A simple fact of human biology is that blood travels to the body’s farthest extremes but always returns to the heart. So, too, with kin. Shannon’s life and my life converged at the same spot in 1983, a pivotal year for both of us. I’d just moved to Seattle, having meandered through four years at Santa Clara University in California; she’d been living there since graduating from a small private college in Montana, where she had studied the one subject at which she’d always excelled, religion. We lived directly across the street from each other on Queen Anne Hill. Shannon and I saw each other often, sharing meals, going to movies, yet we could not possibly have been headed in more opposite directions. Unbeknownst to her or any other family member, I was coming out, dating men for the first time. At the same time, Shannon was following Saint Teresa’s example, taking the first steps in becoming a novitiate of the Discalced Carmelite nuns, the cloistered order Teresa had founded in the mid-1500s. (
Discalced
means “barefoot,” a defining aspect of their asceticism.) At age twenty-five Shannon was preparing to leave society, while, at twenty-three, I was finally emerging into it.

Our apartments reflected this divergence. Her studio was as Spartan as a monk’s cell, merely a bed and a table with a single place setting.
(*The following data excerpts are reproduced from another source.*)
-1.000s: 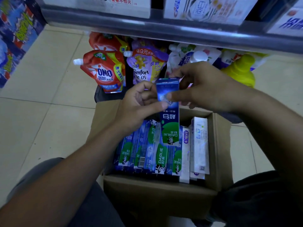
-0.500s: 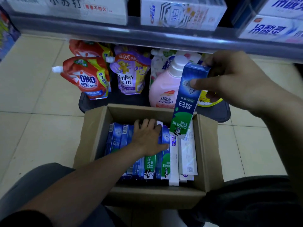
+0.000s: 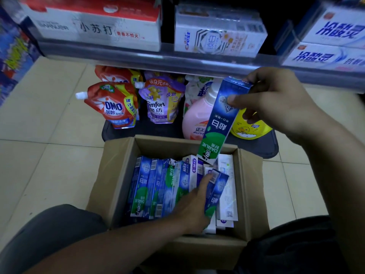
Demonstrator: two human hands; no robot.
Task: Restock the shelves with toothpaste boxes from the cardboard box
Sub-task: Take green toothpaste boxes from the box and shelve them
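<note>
**Over the carton, a toothpaste box in each hand**

Under your right hand (image 3: 276, 103), and reaching down past your left hand (image 3: 193, 206), sits the open cardboard box (image 3: 110, 175) on the tiled floor (image 3: 49, 135). Your right hand is raised above the carton's far edge. Its thumb and fingers pinch the top end of a blue and green Darlie box (image 3: 219, 123), which hangs tilted with its green end pointing down toward the carton's far right corner.

Your left hand is down inside the carton, fingers wrapped round a second blue box (image 3: 216, 192), whose far end is tipped up out of the pack. To the left of that hand, a row of blue toothpaste boxes (image 3: 154, 188) stands on edge, packed side by side. To its right lie white boxes (image 3: 227, 196), flat against the carton wall.

Just beyond your right hand runs the grey shelf edge (image 3: 158, 60), with white cartons of stock (image 3: 217, 36) on the shelf above it. Behind the Darlie box you are holding stand a pink bottle (image 3: 194, 119) and a yellow bottle (image 3: 248, 129). Further left of them are a purple Comfort pouch (image 3: 160, 103) and a red OMO pouch (image 3: 110, 105).
</note>
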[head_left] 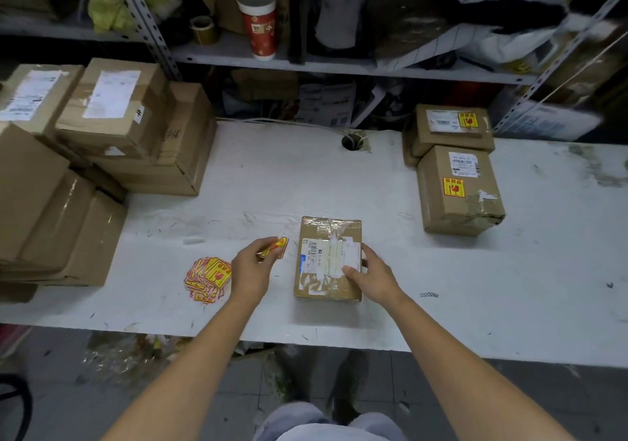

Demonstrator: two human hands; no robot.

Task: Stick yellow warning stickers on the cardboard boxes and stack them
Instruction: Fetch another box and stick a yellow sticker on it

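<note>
A small cardboard box [323, 236] with a white shipping label lies flat on the white table [272, 182] in front of me. My right hand [373, 275] grips its right edge, thumb on top. Just left of the box, my left hand [251, 269] pinches a single yellow warning sticker [277, 247] above the table. A loose pile of yellow stickers [207, 279] lies to the left of that hand. At the right, two boxes [458, 196] with yellow stickers on them stand on the table, one behind the other [452, 128].
Several plain cardboard boxes [112, 128] are stacked along the table's left side. Behind the table runs a metal shelf [306, 63] holding a red paper cup [259, 22], a tape roll [203, 29] and bags. A cable hole [351, 142] sits at the table's back edge.
</note>
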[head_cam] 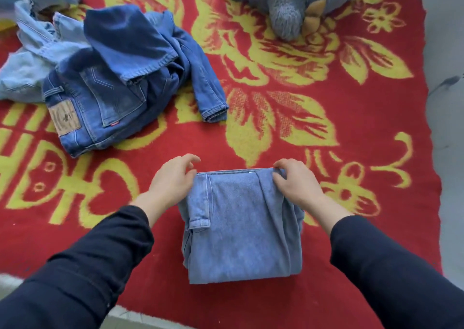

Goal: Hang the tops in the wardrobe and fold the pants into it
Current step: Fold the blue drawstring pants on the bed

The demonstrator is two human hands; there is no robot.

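Right hand [296, 187]: fingers [280, 171] curled over the far right corner of the folded jeans [241, 228], pinching the cloth. Left hand [173, 180]: fingers [187, 159] curled at the far left corner, thumb at the edge; grip or mere touch, I cannot tell. The folded jeans lie flat on the blanket [351, 118]. Beyond them, left: denim pile [113, 77]. Beyond, right: plush toy [288, 5].

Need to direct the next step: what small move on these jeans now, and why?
Probably pinch the far left corner with the left hand, ready to lift: the light-blue jeans look fully folded, the right hand grips the far right corner, the left holds nothing.
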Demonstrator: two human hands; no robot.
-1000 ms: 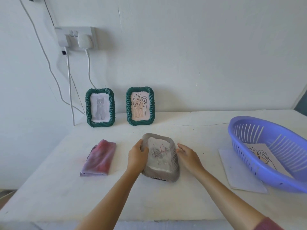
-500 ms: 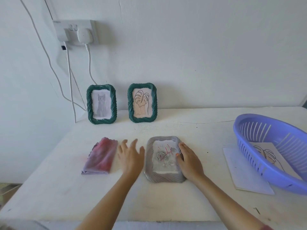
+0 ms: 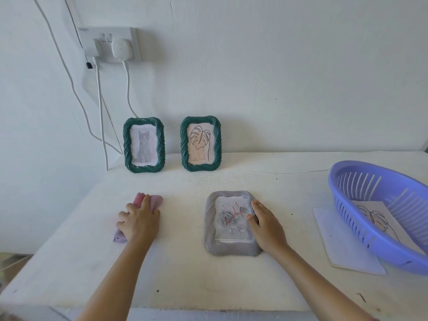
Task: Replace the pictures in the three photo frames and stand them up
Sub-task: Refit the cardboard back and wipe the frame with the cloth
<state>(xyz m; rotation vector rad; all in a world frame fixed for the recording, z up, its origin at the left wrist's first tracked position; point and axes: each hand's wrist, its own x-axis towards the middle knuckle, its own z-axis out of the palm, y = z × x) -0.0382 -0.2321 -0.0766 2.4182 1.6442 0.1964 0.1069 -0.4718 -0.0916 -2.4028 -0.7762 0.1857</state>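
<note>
Your right hand [image 3: 266,224] lies flat, fingers straight, pinning the grey frame [image 3: 210,228] face up on the table [image 3: 185,274] so it can't slide; your left hand [image 3: 139,222] curls round the pink cloth [image 3: 155,201], likely for wiping the glass. The cat frame [image 3: 144,144] and leaf frame [image 3: 200,143] already stand by the wall

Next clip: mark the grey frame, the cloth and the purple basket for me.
grey frame [image 3: 209,223], head view, on its ribbed left border.
cloth [image 3: 157,201], head view, on its pink far end.
purple basket [image 3: 356,228], head view, on its slotted near wall.
</note>
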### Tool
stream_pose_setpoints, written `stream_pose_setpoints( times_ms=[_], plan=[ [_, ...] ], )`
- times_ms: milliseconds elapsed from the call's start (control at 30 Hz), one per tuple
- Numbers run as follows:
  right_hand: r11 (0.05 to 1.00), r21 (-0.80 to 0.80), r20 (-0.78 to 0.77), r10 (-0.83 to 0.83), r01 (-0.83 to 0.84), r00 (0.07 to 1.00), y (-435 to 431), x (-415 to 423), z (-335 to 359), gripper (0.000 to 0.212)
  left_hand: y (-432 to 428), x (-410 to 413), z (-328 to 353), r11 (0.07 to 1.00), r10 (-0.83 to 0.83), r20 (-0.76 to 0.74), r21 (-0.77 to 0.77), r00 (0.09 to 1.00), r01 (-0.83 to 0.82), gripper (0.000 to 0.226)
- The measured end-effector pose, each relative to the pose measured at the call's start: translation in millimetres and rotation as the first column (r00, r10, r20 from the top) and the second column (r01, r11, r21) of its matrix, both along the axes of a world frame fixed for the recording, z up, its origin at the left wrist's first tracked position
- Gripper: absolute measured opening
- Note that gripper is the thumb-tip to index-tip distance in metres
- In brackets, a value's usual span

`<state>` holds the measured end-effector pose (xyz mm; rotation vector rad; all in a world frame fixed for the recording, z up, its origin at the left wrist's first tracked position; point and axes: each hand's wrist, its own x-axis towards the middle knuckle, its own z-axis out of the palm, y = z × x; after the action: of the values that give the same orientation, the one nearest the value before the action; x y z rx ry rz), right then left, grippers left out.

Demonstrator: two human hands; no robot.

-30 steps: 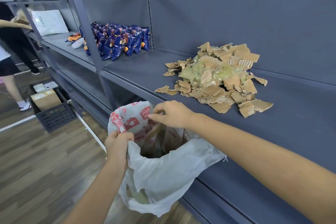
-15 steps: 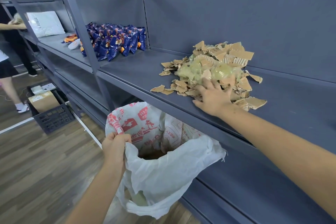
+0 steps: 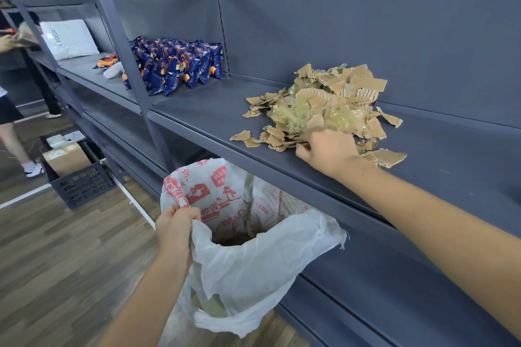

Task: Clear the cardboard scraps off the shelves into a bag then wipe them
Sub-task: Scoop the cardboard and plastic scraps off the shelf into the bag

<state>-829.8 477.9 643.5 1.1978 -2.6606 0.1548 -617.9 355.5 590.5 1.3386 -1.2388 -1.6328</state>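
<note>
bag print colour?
Red print on a white bag, clearest in the head view.

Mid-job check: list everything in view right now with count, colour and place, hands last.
metal shelving unit: one, grey, centre and right
torn cardboard scraps: one pile, brown, on the shelf near its back wall
crumpled plastic film: one wad, yellowish clear, in the pile
thin plastic bag: one, white with red print, open below the shelf edge
snack packets: many, blue and orange, upright on the shelf further left
padded pouch: one, white, far left shelf
plastic crate: one, black, on the floor left, holding a brown cardboard box
another person: one, partly seen, far left
left hand: grips the bag's rim
right hand: on the pile's near edge, grip unclear
</note>
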Motion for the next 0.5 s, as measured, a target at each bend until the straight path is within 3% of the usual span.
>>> stream_pose_setpoints(
  times_ms=[200,500],
  plan=[
    [0.985,-0.145,-0.012,0.090,-0.091,0.996,-1,28,22,0.030,1,-1,-1,1.000,-0.002,-0.001,0.003,1.000,0.002,0.024],
    [0.929,-0.068,0.025,0.367,-0.364,0.930,-12,78,15,0.037,-1,-3,-3,1.000,0.015,0.013,0.000,1.000,-0.015,0.025]
  ],
)
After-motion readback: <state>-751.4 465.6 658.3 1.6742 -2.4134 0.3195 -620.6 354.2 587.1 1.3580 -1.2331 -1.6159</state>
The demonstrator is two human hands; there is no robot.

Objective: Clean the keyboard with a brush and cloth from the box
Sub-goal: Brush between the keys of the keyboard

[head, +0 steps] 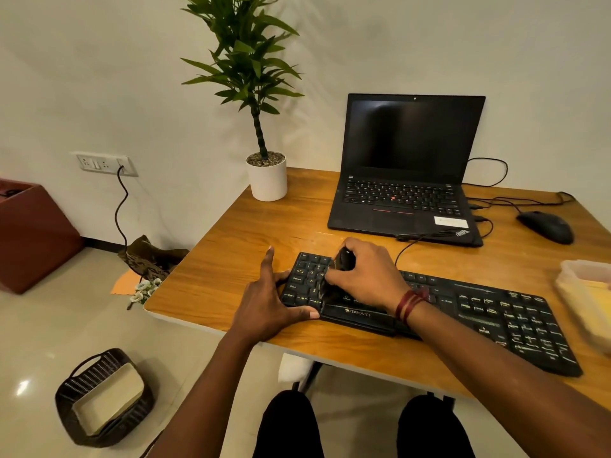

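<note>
Black keyboard (479,312) lying along the near edge of a wooden table (231,259), both hands at its left end.
Floor, near: dark woven basket (99,398). Left hand (269,299): fingers spread and straight, braced against the keyboard's left end, thumb on its front edge. Right hand (363,279): clenched round a dark brush (344,259) over the left keys. Right edge: pale box (585,292), blurred. Beyond: mouse (545,226), open laptop (406,166), potted plant (267,176).
</note>
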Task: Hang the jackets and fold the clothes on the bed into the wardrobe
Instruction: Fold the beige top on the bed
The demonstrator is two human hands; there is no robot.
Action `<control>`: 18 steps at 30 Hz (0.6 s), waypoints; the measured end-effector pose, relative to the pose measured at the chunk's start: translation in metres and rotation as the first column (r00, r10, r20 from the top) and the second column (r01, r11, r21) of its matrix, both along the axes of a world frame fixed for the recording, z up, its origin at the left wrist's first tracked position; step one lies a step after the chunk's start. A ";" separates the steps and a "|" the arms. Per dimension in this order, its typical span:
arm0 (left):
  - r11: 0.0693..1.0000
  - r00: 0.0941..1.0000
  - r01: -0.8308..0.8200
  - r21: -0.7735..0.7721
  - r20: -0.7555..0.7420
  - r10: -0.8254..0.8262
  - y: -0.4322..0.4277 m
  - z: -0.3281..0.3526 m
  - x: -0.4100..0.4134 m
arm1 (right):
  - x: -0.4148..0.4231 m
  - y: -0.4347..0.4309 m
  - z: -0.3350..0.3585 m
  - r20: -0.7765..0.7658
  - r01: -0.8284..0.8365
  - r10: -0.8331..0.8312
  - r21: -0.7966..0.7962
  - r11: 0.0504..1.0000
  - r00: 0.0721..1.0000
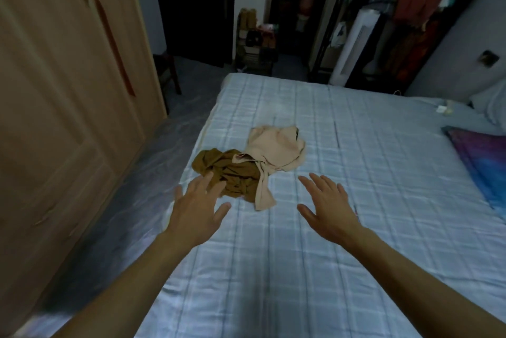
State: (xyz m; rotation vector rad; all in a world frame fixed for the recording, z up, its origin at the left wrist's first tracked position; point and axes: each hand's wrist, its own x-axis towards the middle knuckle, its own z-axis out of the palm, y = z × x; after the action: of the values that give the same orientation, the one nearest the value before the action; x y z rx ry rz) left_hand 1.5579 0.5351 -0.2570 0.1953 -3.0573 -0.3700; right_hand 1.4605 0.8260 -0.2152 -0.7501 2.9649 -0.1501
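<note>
Head view: the wardrobe (68,118) stands shut at left. My left hand (197,209) hovers empty, fingers spread, over the near edge of the brown garment (227,173), which lies crumpled partly under the beige garment (273,151) mid-bed (356,255). My right hand (328,206), also splayed and empty, is over bare sheet. I'd lift the beige piece first, by two corners, so it spreads flat.

No legible writing, labels, brands or numbers anywhere (small white object (440,109) on the bedsheet near the right edge of the frame too blurred to read).
</note>
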 end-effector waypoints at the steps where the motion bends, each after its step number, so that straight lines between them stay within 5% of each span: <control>1: 1.000 1.000 0.004 0.017 -0.006 -0.004 -0.007 -0.004 -0.010 | -0.007 -0.004 -0.001 0.004 0.010 -0.010 0.015 1.000 1.000; 18: 0.992 0.988 0.097 0.084 0.111 -0.107 -0.025 -0.086 -0.188 | -0.174 -0.035 -0.096 0.195 0.057 -0.053 -0.016 0.998 0.979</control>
State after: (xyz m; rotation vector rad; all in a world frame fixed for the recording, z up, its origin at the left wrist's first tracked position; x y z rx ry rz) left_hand 1.3702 0.5104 -0.3425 0.0655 -3.1776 -0.5022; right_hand 1.2870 0.7914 -0.3107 -0.6174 2.8033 -0.2444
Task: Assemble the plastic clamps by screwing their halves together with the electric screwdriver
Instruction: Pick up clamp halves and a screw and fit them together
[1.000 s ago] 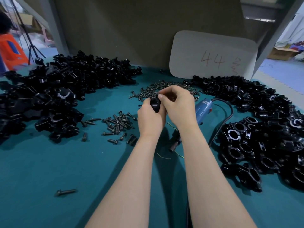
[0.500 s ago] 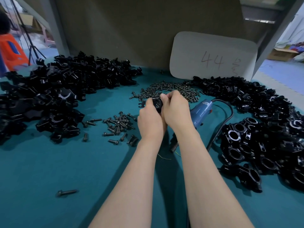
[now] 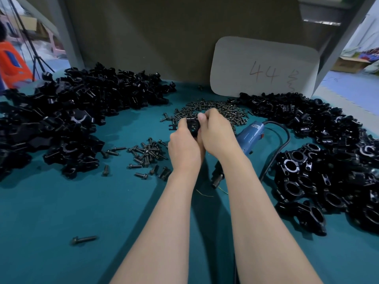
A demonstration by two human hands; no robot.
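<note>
Both hands meet above the middle of the teal table (image 3: 61,212). The left hand (image 3: 184,148) and right hand (image 3: 217,134) are curled round one black clamp (image 3: 192,127), and the right thumb presses on its upper right edge. Only the top face of the clamp shows. Its lower part is covered by the fingers, so it cannot be told whether one half or two mated halves are held, or whether the right fingers also pinch a screw. The electric screwdriver (image 3: 251,136) lies on the table just behind the right wrist. Its blue body and dark tip are visible, its midsection is hidden by the forearm, and its black cord (image 3: 281,146) loops away to the right. A far pile of screws (image 3: 215,109) is partly blocked by the hands. A near cluster of screws (image 3: 147,154) lies left of the left wrist, and a single screw (image 3: 84,239) lies well apart, near the front. The left heap of clamp parts (image 3: 71,124) and the right heap of clamp parts (image 3: 328,150) are both cut off by the frame edges, and individual pieces are hard to separate. A grey card (image 3: 264,66) stands at the back, marked "44". The mark after it is illegible.
</note>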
As is the prerogative of little brothers, I poked fun: “Jesus, Mary, and Joseph, have you already taken your vow of poverty?” My place, by contrast, was an overgrown hothouse, with grass-green shag carpeting, potted flowers, and walls covered with sister Maggie’s enormous, bright-colored paintings. It was packed with thrift-store furniture, the air thick with Halston cologne. Madonna never left the turntable. I always made sure to hide the latest issue of
Christopher Street
when Shannon came over, visits that grew less frequent. Coming out was a nighttime vocation, I was learning, as I ventured to bars and clubs and occasionally ended up going home with someone. Shannon’s spiritual life started at the crack of dawn, with sunrise service. What little else I knew about her training with the Carmelites didn’t thrill me.
This is her choice,
I had to keep telling myself,
this is making her happy.
Still, one requirement seemed especially harsh: Once Shannon began living at the monastery, she’d have to sever all ties with family and friends for five years.

Although Shannon had known about other orders that ministered to the poor or worked in hospitals and schools, she could imagine no higher calling than devoting her life exclusively to praying for the betterment of the world, she has since explained to me. The only contact the sisters had with people outside the convent was through handwritten prayer petitions slipped into a narrow slot in the monastery wall.